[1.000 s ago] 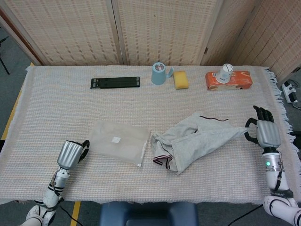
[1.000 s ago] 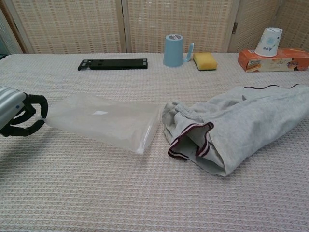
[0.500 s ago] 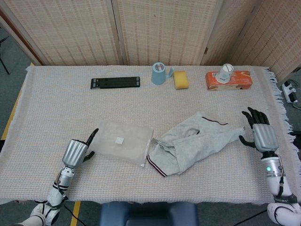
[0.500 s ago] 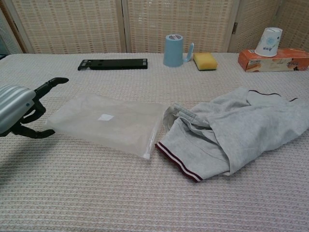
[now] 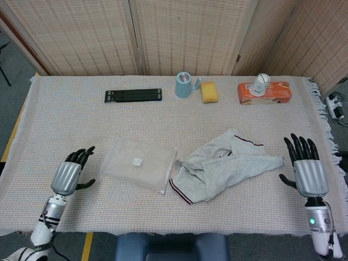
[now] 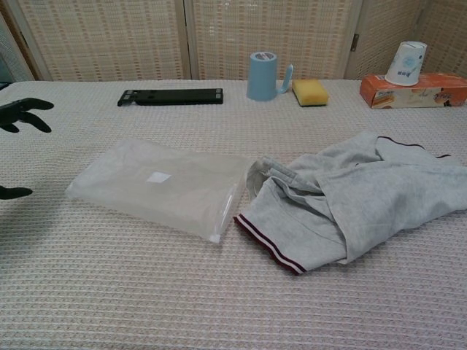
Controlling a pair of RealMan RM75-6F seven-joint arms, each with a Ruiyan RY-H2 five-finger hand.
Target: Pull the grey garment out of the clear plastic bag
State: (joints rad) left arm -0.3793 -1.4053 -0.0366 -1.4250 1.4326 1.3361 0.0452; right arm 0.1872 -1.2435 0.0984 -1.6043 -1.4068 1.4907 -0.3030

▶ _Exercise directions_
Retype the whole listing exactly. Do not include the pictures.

▶ _Your response_
[1.000 s ago] 
[1.000 s ago] 
[0.500 s ago] 
[0.500 s ago] 
[now] 
[now] 
Controlling a pair of RealMan RM75-6F seven-joint arms, each with a Ruiyan RY-H2 five-finger hand.
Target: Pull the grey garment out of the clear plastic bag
State: (joints rad) left arm -0.3793 -1.4053 -0.0366 -1.4250 1.4326 1.3361 0.0452; right arm 0.1872 -1.2435 0.0984 -1.6043 -1.4068 1.4907 -0.3030

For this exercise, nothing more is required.